И убежала, не дождавшись его ответа. Он молча разлил по тарелкам светло-желтую прозрачную жидкость, пододвинул табуретки и принялся нарезать хлеб.
— Садись, что стоишь как каменное изваяние. Суп остынет, — бросил он через плечо.
Алена послушно села, пододвинула тарелку, отхлебнула одну ложку, не чувствуя вкуса, стараясь не смотреть на него.
— Ты не говорил, что у тебя есть дочь…
Он пожал плечами.
— Послушай, Алена… Извини меня, я и в самом деле иногда бываю слишком резок. Наверное, я не прав. Не обижайся. Тебе только кажется, что я злой, а на самом деле я… мягкий и пушистый.
Она улыбнулась.
— У меня к тебе одна просьба…
— У тебя ко мне просьба? — Она удивилась, не понимая, чем может быть полезна человеку, который, казалось, ни в чем и ни в ком не нуждается.
— Только не подумай, что ты обязана это делать, если не хочешь, откажись, я не обижусь… Дело в том, что мне не с кем оставить Шурика. В детском саду сейчас ремонт, а мне придется разрываться между работой и поездками в Климово. Вы с Сашкой, как мне показалось, сумели найти общий язык…
— Климово — то место, где живет твоя мама?
— Да, там живет мама, и я там родился. Не в этом дело. Я мог бы нанять приходящую няню, Шурик человек контактный, я думаю, проблем бы не возникло. Но…
— Зачем тебе нанимать няню, когда есть я? Так это твоя просьба? — Она удивилась, что он с такой осторожностью говорит о вещах, кажущихся ей совершенно естественными. За те несколько часов, что она общалась с Сашей-маленькой, она просто влюбилась в эту строптивую и неугомонную девчонку.
— Да, это моя просьба. Поживи у меня, побудь с ней, пока… пока не приедет твой Максим, хотя три месяца — слишком долгий срок. Я надеюсь, что к тому времени мама поправится, да и ремонт в детском саду… Так ты согласна, Алена?
— Конечно! — Она тут же осеклась, а он, словно прочитав ее мысли, добавил:
— Только, пожалуйста, не нужно снова начинать песню о том, что не можешь просто так жить у меня. Можешь считать, что я твой работодатель, а ты занимаешься с моим ребенком, за что получаешь кров и пищу.
Она так серьезно смотрела на него, что он не выдержал и рассмеялся:
— Да брось ты, Алена… Честное слово, ты меня нисколько не стесняешь, и все эти разговоры — чистейшей воды бред. Так ты останешься… останешься с Шуриком?

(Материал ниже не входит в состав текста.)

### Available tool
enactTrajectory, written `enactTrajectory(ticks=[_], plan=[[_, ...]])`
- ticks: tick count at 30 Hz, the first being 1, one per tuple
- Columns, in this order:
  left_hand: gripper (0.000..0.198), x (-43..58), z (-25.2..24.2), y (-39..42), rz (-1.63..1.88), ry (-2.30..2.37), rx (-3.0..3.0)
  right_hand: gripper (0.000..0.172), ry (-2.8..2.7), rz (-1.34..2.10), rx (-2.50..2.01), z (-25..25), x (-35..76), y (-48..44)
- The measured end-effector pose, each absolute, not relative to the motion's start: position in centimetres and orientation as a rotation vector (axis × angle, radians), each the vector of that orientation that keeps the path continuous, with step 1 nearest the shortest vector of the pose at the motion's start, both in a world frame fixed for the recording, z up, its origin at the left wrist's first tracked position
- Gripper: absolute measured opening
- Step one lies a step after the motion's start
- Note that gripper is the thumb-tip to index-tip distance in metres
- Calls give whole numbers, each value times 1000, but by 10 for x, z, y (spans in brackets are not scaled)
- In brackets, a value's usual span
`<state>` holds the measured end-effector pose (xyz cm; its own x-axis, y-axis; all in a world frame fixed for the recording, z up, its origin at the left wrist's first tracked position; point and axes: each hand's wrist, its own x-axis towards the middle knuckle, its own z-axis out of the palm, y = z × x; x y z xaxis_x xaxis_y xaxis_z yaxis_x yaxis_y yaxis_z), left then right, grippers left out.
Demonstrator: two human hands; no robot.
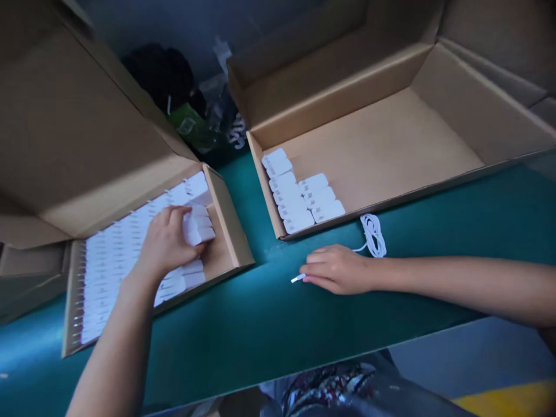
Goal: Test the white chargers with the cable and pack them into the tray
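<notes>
My left hand [167,243] reaches into the left cardboard box [230,231], fingers closed around a white charger plug [196,229] among rows of white plugs [113,255]. My right hand [336,268] rests on the green table [260,324], fingers together on the end of a white cable whose connector [297,278] pokes out to the left. The rest of that cable is a coiled bundle [373,234] just behind the hand. The right cardboard box [391,145] holds several white plugs [299,194] in its near left corner.
Both boxes stand with lids raised, the left lid [78,133] large and tilted over its box. Dark bags and a green item [186,124] lie in the gap behind the boxes. The table's front edge runs just above my patterned lap [330,388].
</notes>
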<state>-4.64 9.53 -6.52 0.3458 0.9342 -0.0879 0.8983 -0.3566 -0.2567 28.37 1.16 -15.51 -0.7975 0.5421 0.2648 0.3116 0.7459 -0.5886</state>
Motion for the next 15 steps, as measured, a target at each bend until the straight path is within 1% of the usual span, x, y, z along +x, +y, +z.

— Спасибо тебе, Саша, — серьезно глядя ему в глаза, произнесла она, а он не успел ей ответить, потому что в этот момент зазвонил телефон. Сняв трубку, он произнес только два слова с небольшой паузой:
— Да. Выезжаю.
Опустив трубку, он, не глядя, вышел из кухни. Алена тоже поднялась и застыла в нерешительности.
— Шурик! — услышала она из комнаты.
— Ну, папа, я же сказала, мультик! — недовольно проворчала маленькая Саша.

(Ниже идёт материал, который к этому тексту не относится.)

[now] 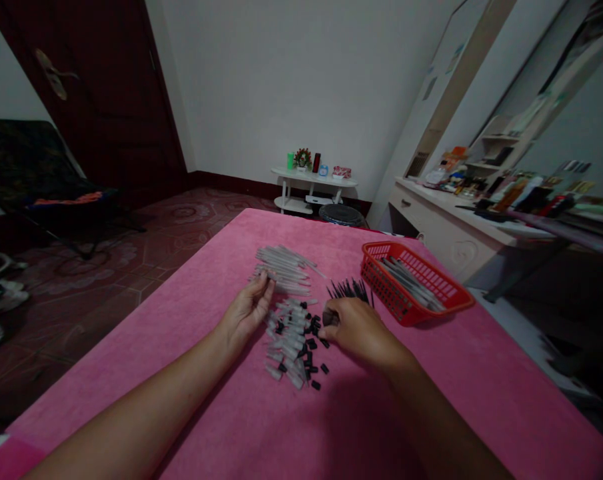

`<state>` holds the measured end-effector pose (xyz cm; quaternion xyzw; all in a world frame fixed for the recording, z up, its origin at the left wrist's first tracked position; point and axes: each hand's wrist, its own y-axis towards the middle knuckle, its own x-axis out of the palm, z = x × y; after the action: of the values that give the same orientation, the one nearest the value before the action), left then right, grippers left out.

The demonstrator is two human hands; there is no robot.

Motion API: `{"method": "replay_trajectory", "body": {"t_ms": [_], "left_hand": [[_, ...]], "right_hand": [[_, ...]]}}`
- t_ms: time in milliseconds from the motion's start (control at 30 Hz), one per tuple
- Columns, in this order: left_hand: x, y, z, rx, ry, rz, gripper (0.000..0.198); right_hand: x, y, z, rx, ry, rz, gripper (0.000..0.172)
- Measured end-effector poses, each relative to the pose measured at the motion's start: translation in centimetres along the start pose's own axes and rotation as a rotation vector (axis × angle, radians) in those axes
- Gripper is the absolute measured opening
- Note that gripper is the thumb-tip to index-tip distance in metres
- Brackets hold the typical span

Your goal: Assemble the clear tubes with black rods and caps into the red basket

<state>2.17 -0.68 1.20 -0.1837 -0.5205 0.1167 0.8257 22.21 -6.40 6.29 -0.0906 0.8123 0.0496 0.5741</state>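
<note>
Left hand (248, 308) lies loosely open, fingertips on the clear tubes (286, 270); right hand (354, 327) pinches one small black cap (328, 319). Tubes heaped mid pink cloth (241, 413), too many to count. One red basket (414, 283) right of heap.

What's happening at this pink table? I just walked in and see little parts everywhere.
A person sits at the pink cloth-covered table. The left hand rests on a heap of clear plastic tubes; the right hand touches small black caps beside a bundle of thin black sticks. A red plastic basket holds more long pieces.
</note>
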Motion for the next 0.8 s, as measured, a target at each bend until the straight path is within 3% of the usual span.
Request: {"method": "replay_trajectory", "body": {"t_ms": [133, 333, 433, 600, 700, 800], "left_hand": [[0.2, -0.2, 0.2, -0.007, -0.055, -0.004, 0.021], [-0.2, -0.2, -0.3, 0.040, 0.082, -0.102, 0.021], [-0.8, -0.1, -0.8, 0.078, 0.173, -0.207, 0.016], [-1.3, -0.1, -1.4, 0.080, 0.293, -0.342, 0.007], [-1.2, -0.2, -1.4, 0.090, 0.329, -0.354, 0.011], [-1.1, -0.3, -1.4, 0.101, 0.346, -0.339, 0.017]], "right_hand": [[0.9, -0.1, 0.0, 0.024, -0.143, -0.112, 0.012], [1.0, -0.5, -0.1, -0.020, -0.197, -0.108, 0.015], [0.3, -0.4, 0.0, -0.049, -0.020, -0.036, 0.015], [0.4, 0.3, -0.2, -0.210, 0.381, 0.289, 0.024], [1.2, 0.7, -0.4, -0.175, 0.544, 0.371, 0.023], [1.8, 0.9, -0.5, -0.080, 0.740, 0.374, 0.020]]}}
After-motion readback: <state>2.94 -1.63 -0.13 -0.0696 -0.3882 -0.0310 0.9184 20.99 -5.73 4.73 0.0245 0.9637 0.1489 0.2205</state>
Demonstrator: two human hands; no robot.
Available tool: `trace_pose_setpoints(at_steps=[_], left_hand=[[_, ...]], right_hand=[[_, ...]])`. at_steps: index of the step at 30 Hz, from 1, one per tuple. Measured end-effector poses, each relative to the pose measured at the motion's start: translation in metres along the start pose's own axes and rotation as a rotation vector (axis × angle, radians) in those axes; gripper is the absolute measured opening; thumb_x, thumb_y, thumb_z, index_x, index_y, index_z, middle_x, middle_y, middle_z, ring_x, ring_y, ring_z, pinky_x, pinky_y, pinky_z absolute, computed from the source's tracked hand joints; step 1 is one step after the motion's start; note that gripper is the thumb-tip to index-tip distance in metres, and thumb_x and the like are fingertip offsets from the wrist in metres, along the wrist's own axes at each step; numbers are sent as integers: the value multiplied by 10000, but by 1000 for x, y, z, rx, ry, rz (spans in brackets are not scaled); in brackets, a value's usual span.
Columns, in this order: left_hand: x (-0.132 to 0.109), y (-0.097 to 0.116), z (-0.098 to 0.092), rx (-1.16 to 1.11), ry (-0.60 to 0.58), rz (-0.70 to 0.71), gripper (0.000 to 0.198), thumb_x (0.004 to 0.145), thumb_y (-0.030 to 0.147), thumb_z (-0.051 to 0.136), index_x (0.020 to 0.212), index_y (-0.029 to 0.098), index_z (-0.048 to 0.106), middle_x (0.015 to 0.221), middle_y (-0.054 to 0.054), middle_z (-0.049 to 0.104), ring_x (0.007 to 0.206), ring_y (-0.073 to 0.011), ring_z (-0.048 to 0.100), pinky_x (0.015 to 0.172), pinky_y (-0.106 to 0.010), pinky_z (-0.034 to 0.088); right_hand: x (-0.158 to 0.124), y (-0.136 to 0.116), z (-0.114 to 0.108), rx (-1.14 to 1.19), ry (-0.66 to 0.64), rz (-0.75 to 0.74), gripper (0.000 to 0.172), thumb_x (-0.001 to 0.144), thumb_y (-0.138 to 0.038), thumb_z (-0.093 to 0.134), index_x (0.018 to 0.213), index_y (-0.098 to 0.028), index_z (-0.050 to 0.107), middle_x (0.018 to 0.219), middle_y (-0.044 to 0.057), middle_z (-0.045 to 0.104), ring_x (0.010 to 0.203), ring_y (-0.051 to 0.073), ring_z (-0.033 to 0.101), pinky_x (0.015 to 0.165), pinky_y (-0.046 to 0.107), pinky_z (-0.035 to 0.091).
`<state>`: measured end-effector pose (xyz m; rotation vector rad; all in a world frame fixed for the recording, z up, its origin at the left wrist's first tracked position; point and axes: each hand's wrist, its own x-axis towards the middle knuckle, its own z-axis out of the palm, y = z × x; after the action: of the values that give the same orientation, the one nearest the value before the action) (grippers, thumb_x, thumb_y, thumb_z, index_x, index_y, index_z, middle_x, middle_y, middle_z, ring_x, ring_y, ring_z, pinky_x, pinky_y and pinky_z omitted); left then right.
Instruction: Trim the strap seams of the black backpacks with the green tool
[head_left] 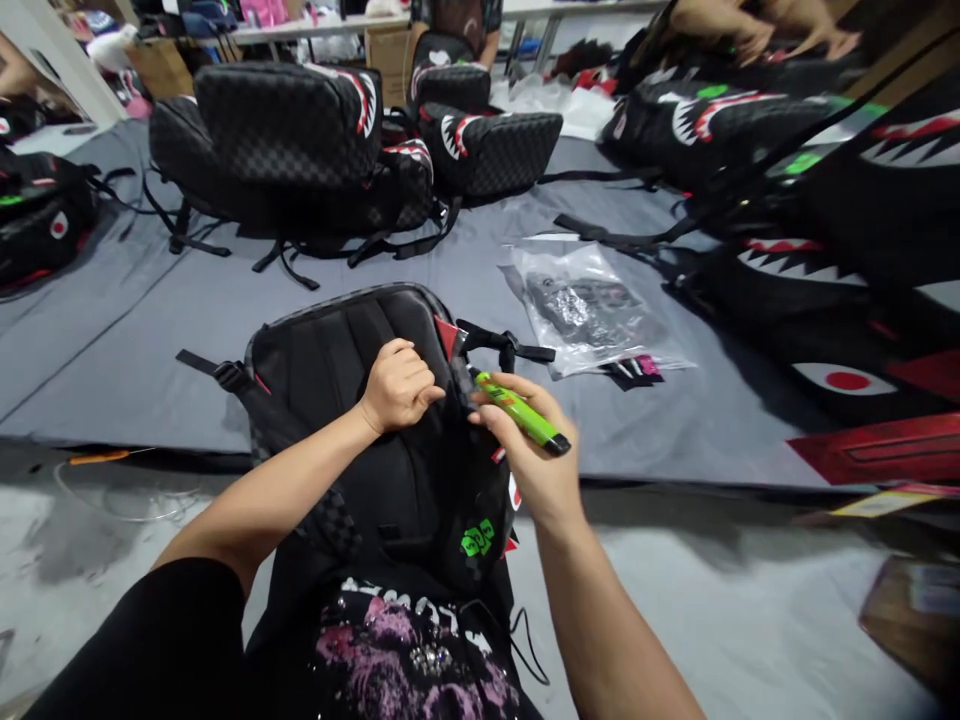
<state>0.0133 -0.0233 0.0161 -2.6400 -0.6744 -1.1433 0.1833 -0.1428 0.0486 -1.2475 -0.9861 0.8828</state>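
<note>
A black backpack (337, 370) leans on the near table edge, its padded back facing up, with straps at both sides. My left hand (401, 388) rests over the padding, fingers curled; what it may hold is hidden. In my right hand (536, 440) is a green lighter-like tool (525, 412), its tip pointing at the backpack's right edge. A small red triangular piece (448, 337) stands up at that edge, just above the tool's tip. My right fingertips are close to the backpack's side.
A clear plastic bag (585, 300) with dark contents lies right of the backpack on the grey table cover (172, 330). Stacked checkered backpacks (292, 125) stand behind, and shark-mouth bags (810, 300) fill the right. Another person's hands (750, 40) are at the top right.
</note>
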Motion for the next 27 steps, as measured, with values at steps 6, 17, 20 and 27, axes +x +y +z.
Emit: trace_pose_setpoints(at_steps=[6,17,20,27], left_hand=[[-1,1,3,14,82,32,586,1048,444,223,588,204,495,564,14,542,605,-136,469,926,-354,403],[-4,-3,7,27,95,50,608,1050,452,211,587,203,516,558,14,545,604,-134,494,930,-362,408],[-5,-2,6,19,103,53,611,1049,446,204,582,205,514,553,13,541,610,-135,501,930,-363,415],[-4,-3,8,-57,180,67,550,1041,451,275,585,210,467,542,27,517,592,-133,479,912,-356,430]], right_hand=[[10,38,26,-153,262,-120,298,873,-478,635,825,-194,557,532,-68,526,447,107,506,475,253,455],[12,41,32,-443,140,-248,250,880,-433,624,827,-194,572,594,-39,574,469,111,528,491,258,436],[13,40,30,-473,136,-262,225,882,-398,616,792,-200,561,582,-43,563,463,105,511,481,252,426],[12,39,28,-448,133,-279,202,875,-371,623,783,-200,569,571,-48,558,455,103,504,459,242,424]])
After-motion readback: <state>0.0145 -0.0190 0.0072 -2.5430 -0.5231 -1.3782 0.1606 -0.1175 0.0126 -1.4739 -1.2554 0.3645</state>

— Сашенька, я сейчас уезжаю.
— Угу.
— Обещай мне, что будешь слушаться Алену.
— Угу.
— Я скоро вернусь… Может быть, завтра или послезавтра.

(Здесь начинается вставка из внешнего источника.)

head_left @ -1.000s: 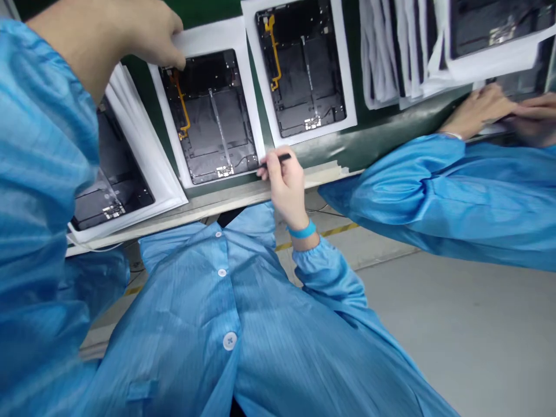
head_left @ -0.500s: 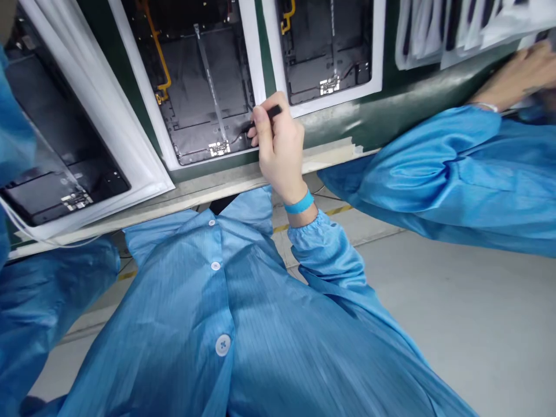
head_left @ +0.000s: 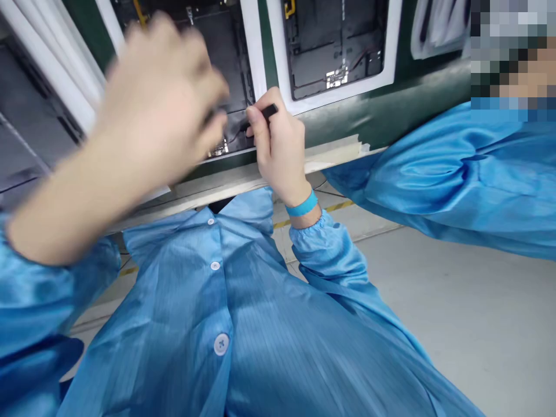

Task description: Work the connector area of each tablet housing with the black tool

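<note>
Tablet back panel (head_left: pixel 237 69) sits white-framed on the green conveyor belt (head_left: pixel 391 110). I see the right hand (head_left: pixel 280 147) pinching a black spudger (head_left: pixel 266 111) at its edge; the left hand (head_left: pixel 156 98) is blurred, its grip unreadable. A slip could snag the fine cable (head_left: pixel 237 136).

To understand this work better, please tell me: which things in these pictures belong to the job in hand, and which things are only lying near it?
Part of the job:
- right hand holding a black stick
- left hand, blurred, over the casing
- black tablet casing in a white frame

Only nearby:
- next black casing
- tape on the bench edge
- co-worker's blue sleeve
</note>
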`<state>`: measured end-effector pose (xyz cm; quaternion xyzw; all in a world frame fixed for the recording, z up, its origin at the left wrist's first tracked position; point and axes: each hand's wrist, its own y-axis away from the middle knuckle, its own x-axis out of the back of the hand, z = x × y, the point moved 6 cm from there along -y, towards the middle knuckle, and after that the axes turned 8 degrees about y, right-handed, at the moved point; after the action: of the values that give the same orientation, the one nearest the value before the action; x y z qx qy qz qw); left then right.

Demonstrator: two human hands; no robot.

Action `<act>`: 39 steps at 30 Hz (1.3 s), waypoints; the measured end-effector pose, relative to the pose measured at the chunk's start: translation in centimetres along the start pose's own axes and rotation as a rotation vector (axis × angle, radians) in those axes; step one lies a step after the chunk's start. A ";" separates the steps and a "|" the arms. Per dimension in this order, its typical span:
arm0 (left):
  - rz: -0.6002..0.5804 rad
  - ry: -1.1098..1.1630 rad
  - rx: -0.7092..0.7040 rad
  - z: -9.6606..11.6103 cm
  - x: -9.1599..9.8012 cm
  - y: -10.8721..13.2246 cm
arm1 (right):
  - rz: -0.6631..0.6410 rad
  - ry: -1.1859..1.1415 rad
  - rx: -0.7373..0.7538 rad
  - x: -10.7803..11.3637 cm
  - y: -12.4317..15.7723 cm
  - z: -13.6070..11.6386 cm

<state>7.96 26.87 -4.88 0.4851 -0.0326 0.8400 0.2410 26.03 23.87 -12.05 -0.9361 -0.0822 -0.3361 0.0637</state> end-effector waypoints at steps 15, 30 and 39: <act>0.059 0.113 0.005 -1.7 -8.3 3.9 | -0.004 -0.005 -0.027 -0.3 0.6 1.0; 0.138 0.045 0.023 -1.6 -8.9 4.1 | 0.044 -0.042 0.008 -1.1 0.4 1.8; 0.086 0.124 0.081 -1.9 -8.6 3.8 | 0.110 -0.116 0.052 -0.6 0.3 1.2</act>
<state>8.30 20.89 -12.34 0.4396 -0.0043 0.8786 0.1864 26.36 23.72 -13.38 -0.9550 -0.0432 -0.2752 0.1015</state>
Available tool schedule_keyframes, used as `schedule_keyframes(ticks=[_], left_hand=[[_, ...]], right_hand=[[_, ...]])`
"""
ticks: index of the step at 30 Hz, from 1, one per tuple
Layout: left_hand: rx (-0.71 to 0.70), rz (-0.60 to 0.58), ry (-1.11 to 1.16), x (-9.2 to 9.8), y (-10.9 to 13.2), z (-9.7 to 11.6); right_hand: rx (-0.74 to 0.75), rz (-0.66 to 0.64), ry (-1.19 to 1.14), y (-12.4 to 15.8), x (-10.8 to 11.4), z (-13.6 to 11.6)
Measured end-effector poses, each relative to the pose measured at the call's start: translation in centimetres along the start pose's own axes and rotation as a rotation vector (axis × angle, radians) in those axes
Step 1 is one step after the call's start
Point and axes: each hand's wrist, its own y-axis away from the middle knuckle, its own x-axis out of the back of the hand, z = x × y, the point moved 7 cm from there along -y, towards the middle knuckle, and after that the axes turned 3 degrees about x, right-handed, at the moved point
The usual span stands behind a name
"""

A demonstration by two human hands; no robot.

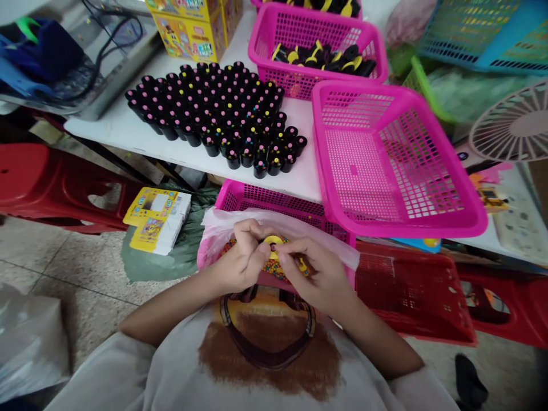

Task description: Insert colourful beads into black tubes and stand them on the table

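Observation:
My left hand (247, 257) is closed, thumb and fingers pinching a small part with a yellow rim and dark centre (273, 241). From the other side my right hand (319, 271) meets it, thumb and forefinger pressed together at its dark centre. Whether a tiny piece sits between those right fingertips is too small to tell. Right below both hands lie many small coloured balls (274, 268) in a pink basket (274, 197) lined with whitish plastic film (329, 242). Another bit of yellow shows under my right fingers, partly hidden.
Rows of black cups (205, 105) with pink and yellow tops stand on the white table (107, 131). A pink basket (317, 34) behind holds black-and-yellow parts; another pink basket (355, 165) tilts at the table's right. Folded yellow cartons (158, 220), red stools (43, 182) and a fan (514, 125) flank me.

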Motion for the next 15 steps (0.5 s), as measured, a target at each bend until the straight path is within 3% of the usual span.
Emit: schedule_keyframes(ticks=[3, 5, 10, 15], left_hand=[[0.152, 0.065, 0.092, 0.1, -0.5, -0.6], [0.255, 0.124, 0.197, 0.1, -0.9, -0.9], [0.488, 0.075, 0.831, -2.3, -1.7, -0.3], [0.634, 0.116, 1.072, -3.5, -1.9, 0.7]], right_hand=[[0.317, 0.012, 0.156, -0.5, 0.7, -2.1], [0.418, -0.018, 0.217, -0.6, 0.8, -2.4], [0.43, 0.059, 0.321, -0.7, 1.2, -2.2], [0.446, 0.209, 0.276, -0.9, 0.9, -2.4]])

Он поцеловал ее и, тенью промелькнув мимо, вышел в коридор и уже схватился за ручку двери, когда Алена, наконец решившись сдвинуться с места, подошла к нему. Он поднял на нее глаза — и она удивилась, как сильно они потемнели.
— Что-то… что-то случилось, Саша?
Он не ответил — только сжал холодными пальцами ее узкую ладонь, задержал на мгновение и, тут же отпустив, вышел. А она еще долго стояла в прихожей, слушая затихающий отзвук его шагов.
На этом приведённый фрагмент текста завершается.